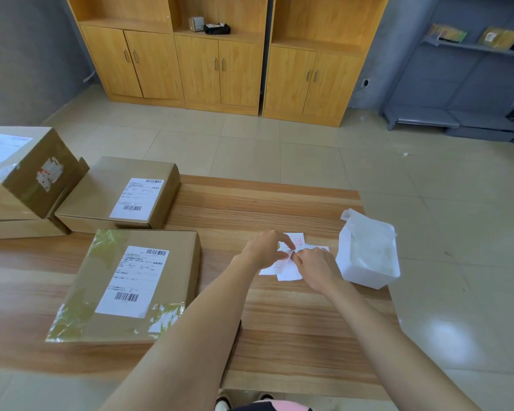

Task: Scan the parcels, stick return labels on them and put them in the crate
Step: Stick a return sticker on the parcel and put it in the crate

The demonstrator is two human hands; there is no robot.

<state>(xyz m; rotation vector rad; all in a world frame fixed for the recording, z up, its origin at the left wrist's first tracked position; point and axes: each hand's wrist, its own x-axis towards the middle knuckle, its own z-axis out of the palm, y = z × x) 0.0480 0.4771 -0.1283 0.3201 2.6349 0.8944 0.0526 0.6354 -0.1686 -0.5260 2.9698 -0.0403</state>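
Both left hand and right hand pinch return labels; parcel nearby

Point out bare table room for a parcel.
Bare table along the far edge, between the far parcel and the white tub; also the near strip between the forearms. Crowded: parcels fill the left side, and left hand and right hand pinch the label sheets.

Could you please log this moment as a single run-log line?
stage: label pickup | left hand: pinches return labels | right hand: pinches same | nearest parcel: on table, left of hands | white tray: right of labels
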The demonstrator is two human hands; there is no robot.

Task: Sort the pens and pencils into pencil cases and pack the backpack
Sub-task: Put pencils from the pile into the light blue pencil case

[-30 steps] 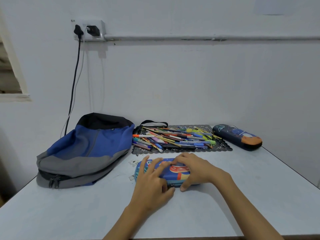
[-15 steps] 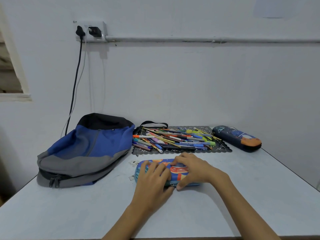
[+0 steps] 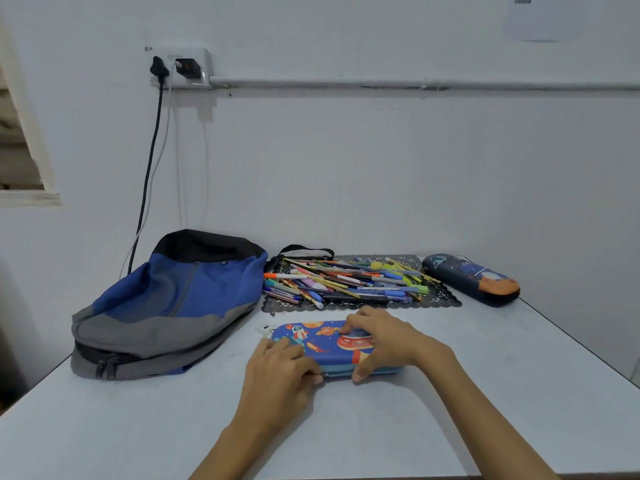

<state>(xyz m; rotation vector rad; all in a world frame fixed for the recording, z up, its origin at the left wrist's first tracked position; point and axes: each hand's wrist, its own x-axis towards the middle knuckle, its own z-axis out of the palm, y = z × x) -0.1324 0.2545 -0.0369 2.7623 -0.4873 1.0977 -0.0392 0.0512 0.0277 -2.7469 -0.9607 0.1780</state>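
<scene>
L hand (image 3: 281, 372), R hand (image 3: 385, 341) clasp blue case (image 3: 323, 345) (fingers curled)

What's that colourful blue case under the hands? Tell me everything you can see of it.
The blue case is long, rounded and hard-looking, printed with a rocket, planets and a red saucer, with a paler band round its side. It lies flat and looks closed on the table, in front of the pens. The right hand holds it, fingers on top, thumb at the near edge; the left hand pinches that edge.
</scene>
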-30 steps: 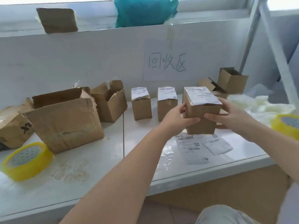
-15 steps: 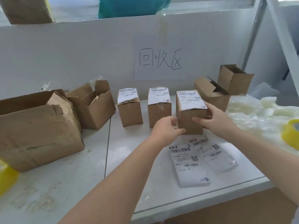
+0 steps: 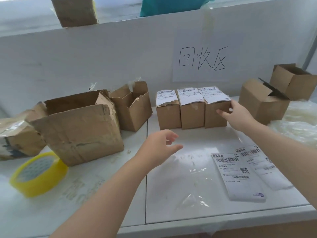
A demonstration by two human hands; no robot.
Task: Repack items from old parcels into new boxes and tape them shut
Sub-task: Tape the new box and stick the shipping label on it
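Observation:
Three small sealed boxes with white shipping labels stand side by side at the back of the white table. My right hand holds the rightmost labelled box, thumb on its front and fingers round its right side. The middle box and the left box touch it in a row. My left hand hovers above the table in front of the row, fingers relaxed, holding nothing. Two loose shipping labels lie flat at the front right.
A big torn old box and a smaller torn one stand open at the left. A yellow tape roll lies front left. Two open new boxes and plastic padding sit at the right.
Both hands carried the labelled box back and set it against the other two. My left hand let go and drew back; my right hand stays on the box.

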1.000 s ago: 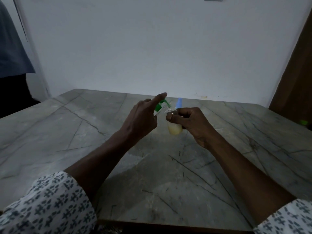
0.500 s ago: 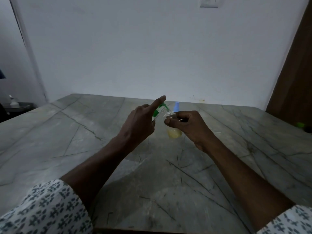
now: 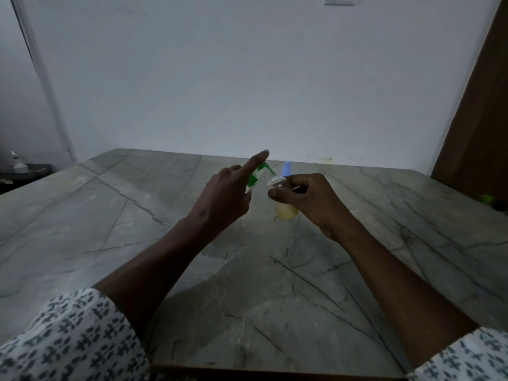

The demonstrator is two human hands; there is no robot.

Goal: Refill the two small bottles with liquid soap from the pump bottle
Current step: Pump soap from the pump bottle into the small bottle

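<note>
My left hand (image 3: 222,199) grips the pump bottle, whose green pump head (image 3: 259,173) shows above my knuckles; my index finger lies stretched over the pump top. The bottle's body is hidden behind that hand. My right hand (image 3: 310,202) holds a small clear bottle (image 3: 284,209), partly filled with pale yellow soap, with its open neck just under the green nozzle. A light blue pointed cap (image 3: 286,169) rises behind my right hand; what it sits on is hidden.
The grey marble table (image 3: 137,243) spreads wide around my hands, with a white wall behind it. A brown door stands at the right, with a small green object (image 3: 486,198) near the table's right edge. A dark shelf (image 3: 24,171) sits far left.
The view has shifted slightly. Both hands stay in nearly the same pose, the small bottle still held under the green nozzle with the left index finger over the pump.
</note>
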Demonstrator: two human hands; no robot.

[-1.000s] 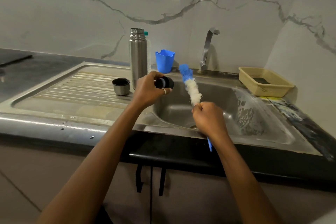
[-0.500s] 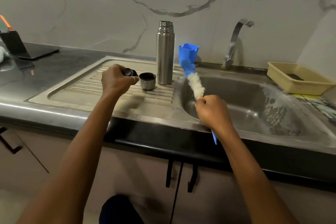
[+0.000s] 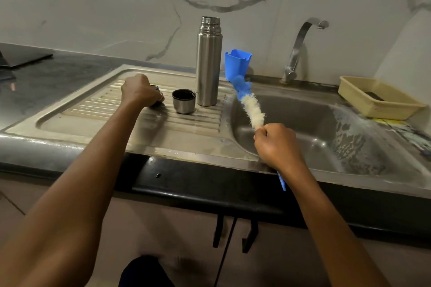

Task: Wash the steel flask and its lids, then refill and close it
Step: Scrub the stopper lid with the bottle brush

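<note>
Left hand (image 3: 140, 91) is clenching around the inner lid (image 3: 154, 88), and I am seeing only a sliver of that small dark piece past the knuckles. Hand and lid are sitting low over the ribbed drainboard (image 3: 93, 109), though I cannot tell whether the lid is touching the steel. At the hand's three o'clock, just beside it, the cup lid (image 3: 183, 101) is standing mouth up on the ribs. A little further out, at about two o'clock, the steel flask (image 3: 208, 63) is standing upright on the drainboard with its neck uncapped and its base close beside the cup lid. Right hand (image 3: 277, 144) is gripping the bottle brush (image 3: 253, 109) in a tight fist over the near rim of the sink basin (image 3: 303, 123). The white bristles are pointing toward eleven o'clock from the fist, the blue tuft at the tip is overlapping the foot of the blue holder (image 3: 238, 63), and the blue handle end is poking out below the wrist at six o'clock. From where I am watching, the flask is standing at that fist's eleven o'clock, apart from the bristles. The tap (image 3: 300, 46) is rising at the fist's twelve o'clock against the marble wall, and a pale yellow tray (image 3: 377, 100) is sitting at two o'clock beside the basin's far right corner.
</note>
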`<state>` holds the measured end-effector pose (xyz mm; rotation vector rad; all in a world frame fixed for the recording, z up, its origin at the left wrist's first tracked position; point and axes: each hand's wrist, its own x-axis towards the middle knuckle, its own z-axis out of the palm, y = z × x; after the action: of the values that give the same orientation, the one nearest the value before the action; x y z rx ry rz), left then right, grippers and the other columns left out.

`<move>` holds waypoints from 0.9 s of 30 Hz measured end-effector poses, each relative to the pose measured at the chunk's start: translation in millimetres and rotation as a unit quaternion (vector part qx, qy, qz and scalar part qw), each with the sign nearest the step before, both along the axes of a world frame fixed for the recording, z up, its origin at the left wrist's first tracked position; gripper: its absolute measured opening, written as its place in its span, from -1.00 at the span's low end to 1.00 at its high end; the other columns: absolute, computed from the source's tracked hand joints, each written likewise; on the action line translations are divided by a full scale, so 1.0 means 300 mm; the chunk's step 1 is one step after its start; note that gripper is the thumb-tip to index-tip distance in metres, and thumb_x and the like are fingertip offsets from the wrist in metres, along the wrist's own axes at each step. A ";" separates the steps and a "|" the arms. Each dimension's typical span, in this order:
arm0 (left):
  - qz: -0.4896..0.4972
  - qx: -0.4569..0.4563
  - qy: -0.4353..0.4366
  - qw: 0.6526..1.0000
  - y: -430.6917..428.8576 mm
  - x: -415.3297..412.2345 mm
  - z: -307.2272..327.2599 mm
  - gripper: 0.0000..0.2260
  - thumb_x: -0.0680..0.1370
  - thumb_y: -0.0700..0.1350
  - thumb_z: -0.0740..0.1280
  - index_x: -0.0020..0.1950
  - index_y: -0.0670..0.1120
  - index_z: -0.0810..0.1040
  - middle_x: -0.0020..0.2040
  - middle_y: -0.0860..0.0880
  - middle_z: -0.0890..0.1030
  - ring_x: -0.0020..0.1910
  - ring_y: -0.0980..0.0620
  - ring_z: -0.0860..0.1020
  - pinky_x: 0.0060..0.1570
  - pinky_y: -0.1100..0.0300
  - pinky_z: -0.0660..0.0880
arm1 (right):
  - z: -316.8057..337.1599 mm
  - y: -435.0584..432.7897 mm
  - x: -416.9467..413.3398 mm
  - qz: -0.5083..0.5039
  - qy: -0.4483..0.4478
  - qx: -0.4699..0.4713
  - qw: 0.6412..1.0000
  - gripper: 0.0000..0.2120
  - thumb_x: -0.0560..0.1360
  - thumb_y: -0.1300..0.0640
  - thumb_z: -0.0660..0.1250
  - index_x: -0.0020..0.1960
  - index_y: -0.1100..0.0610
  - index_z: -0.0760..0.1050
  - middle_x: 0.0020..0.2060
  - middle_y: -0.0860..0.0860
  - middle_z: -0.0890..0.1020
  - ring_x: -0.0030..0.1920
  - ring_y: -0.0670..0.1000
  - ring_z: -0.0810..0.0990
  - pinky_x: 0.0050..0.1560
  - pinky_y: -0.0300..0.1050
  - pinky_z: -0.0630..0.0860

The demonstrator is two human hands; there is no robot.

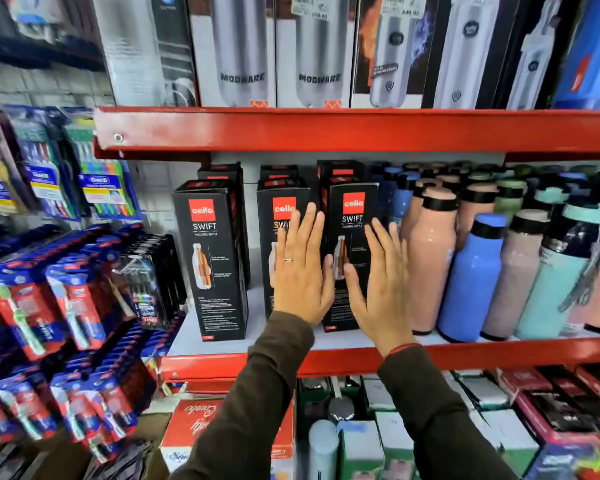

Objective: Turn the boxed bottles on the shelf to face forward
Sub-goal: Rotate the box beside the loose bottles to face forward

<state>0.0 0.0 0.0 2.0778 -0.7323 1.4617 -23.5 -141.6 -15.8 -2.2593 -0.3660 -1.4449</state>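
Observation:
Three black bottle boxes with a red logo stand in a front row on the white shelf, with more boxes behind them. The left box stands free, its front turned slightly left. My left hand lies flat and open against the front of the middle box. My right hand is open too, fingers spread, against the right side of the right box. Both hands hide the lower halves of those boxes. Neither hand grips anything.
Loose pink, blue and mint bottles crowd the shelf right beside the right box. A red shelf edge runs above, with boxed steel bottles on top. Toothbrush packs hang at left. More boxed goods fill the lower shelf.

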 end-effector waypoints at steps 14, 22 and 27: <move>-0.141 -0.277 0.344 0.886 -0.215 0.009 -0.192 -0.50 0.67 -0.20 0.10 0.57 -0.23 0.03 0.60 -0.17 0.10 0.60 -0.06 0.07 0.58 0.02 0.04 | -0.141 -0.067 0.095 0.140 0.261 0.285 0.912 -0.54 0.63 0.23 0.20 0.51 0.08 0.26 0.36 -0.04 0.45 0.39 -0.10 0.37 0.44 -0.13 0.29; -0.070 -0.333 0.400 0.851 -0.236 0.054 -0.216 -0.61 0.67 -0.12 0.15 0.50 -0.15 0.32 0.42 -0.17 0.48 0.41 -0.12 0.45 0.24 0.32 0.26 | -0.175 -0.102 0.117 0.163 0.238 0.329 0.899 -0.62 0.57 0.33 0.29 0.30 0.01 0.36 0.12 -0.10 0.53 0.04 -0.47 0.50 -0.02 -0.57 0.43; -0.062 -0.339 0.389 0.854 -0.228 0.052 -0.223 -0.63 0.65 -0.08 0.19 0.46 -0.06 0.39 0.31 -0.15 0.59 0.28 -0.10 0.55 0.18 0.29 0.35 | -0.181 -0.107 0.112 0.159 0.220 0.331 0.904 -0.66 0.57 0.29 0.32 0.31 0.09 0.40 0.12 -0.06 0.58 0.07 -0.24 0.57 0.10 -0.35 0.53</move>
<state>15.6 -68.4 -66.8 1.7549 0.0039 0.5477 10.1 -173.8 -70.1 -1.7772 -0.0667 -0.7045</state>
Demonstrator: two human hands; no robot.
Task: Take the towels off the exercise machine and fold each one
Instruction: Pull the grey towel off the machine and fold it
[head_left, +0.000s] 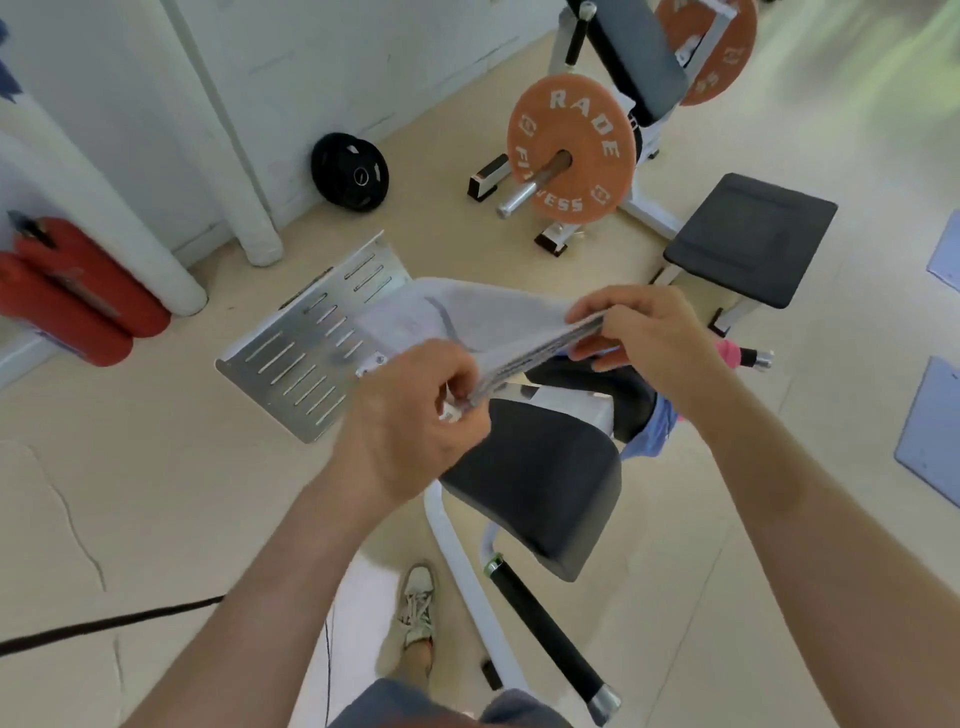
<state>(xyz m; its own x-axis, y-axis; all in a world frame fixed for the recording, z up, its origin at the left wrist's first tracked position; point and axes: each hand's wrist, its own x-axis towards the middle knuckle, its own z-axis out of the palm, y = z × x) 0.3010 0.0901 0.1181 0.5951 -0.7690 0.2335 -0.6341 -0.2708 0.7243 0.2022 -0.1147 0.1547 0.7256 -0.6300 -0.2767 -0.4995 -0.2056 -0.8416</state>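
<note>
The towel (467, 322) is pale grey, with a darker grey stripe curving across it and a grey-banded edge. The footplate (306, 353) is bare silver metal patterned with rows of short slots. The seat pad (540, 478) is black on a white frame (452, 551). A blue cloth (654, 431) and a pink cloth (727, 353) show beside it. One weight plate (571, 150) is orange with white lettering, and the small plate (349, 171) by the wall is black. The fire extinguishers (78, 296) are red, the floor (130, 493) beige and the shoe (418, 603) off-white.

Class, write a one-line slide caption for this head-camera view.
A person's left hand and right hand pinch opposite ends of a folded pale grey towel above the exercise machine's black pad.
</note>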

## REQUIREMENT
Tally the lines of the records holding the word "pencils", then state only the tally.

## EXERCISE OUTPUT
2